- [Exercise goal]
Return the listing verbatim, images left out.
______________________________
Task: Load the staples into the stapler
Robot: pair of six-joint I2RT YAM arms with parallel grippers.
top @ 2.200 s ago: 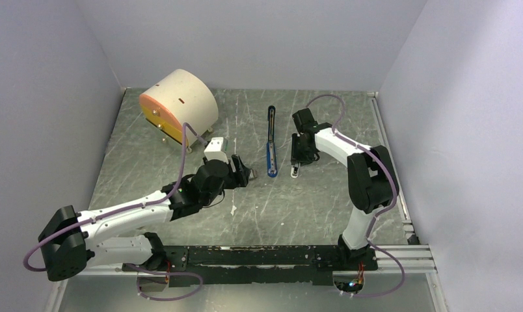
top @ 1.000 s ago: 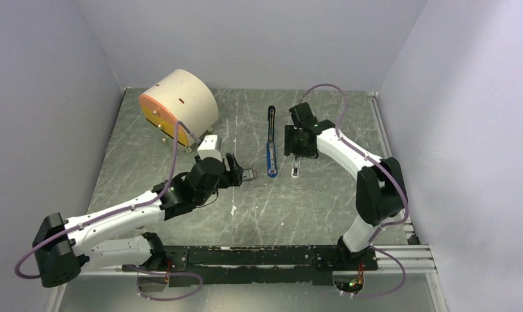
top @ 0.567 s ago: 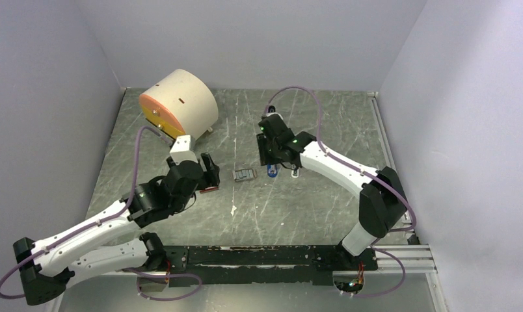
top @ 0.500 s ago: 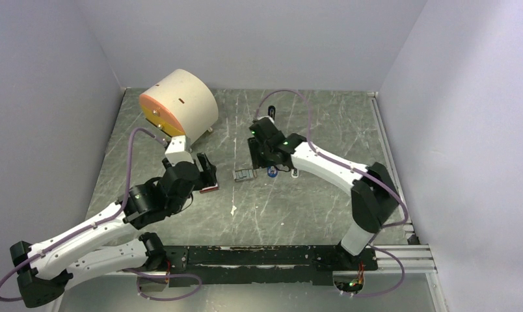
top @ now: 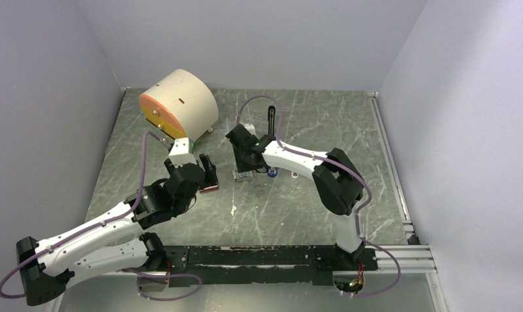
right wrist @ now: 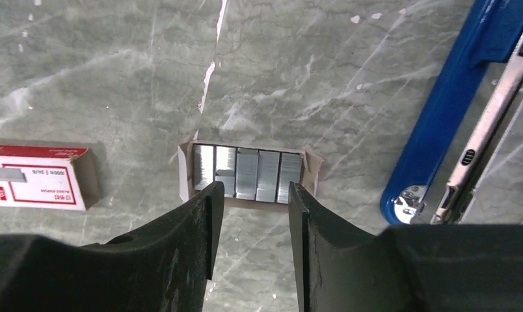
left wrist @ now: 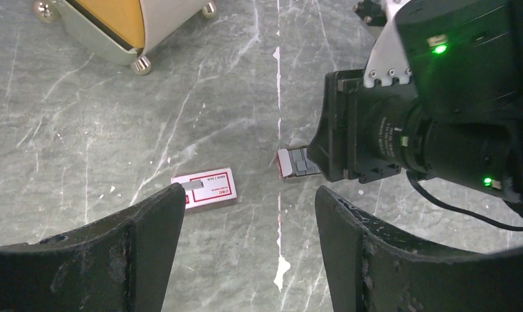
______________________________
- [Expected output]
Task: Load the staples into the stapler
Robot: pair of six-joint I2RT YAM arms with parallel grippers.
top @ 2.200 s ago: 
top @ 1.000 s ago: 
top @ 0.567 s ago: 
top @ 0.500 s ago: 
top @ now: 
right wrist @ now: 
left wrist @ now: 

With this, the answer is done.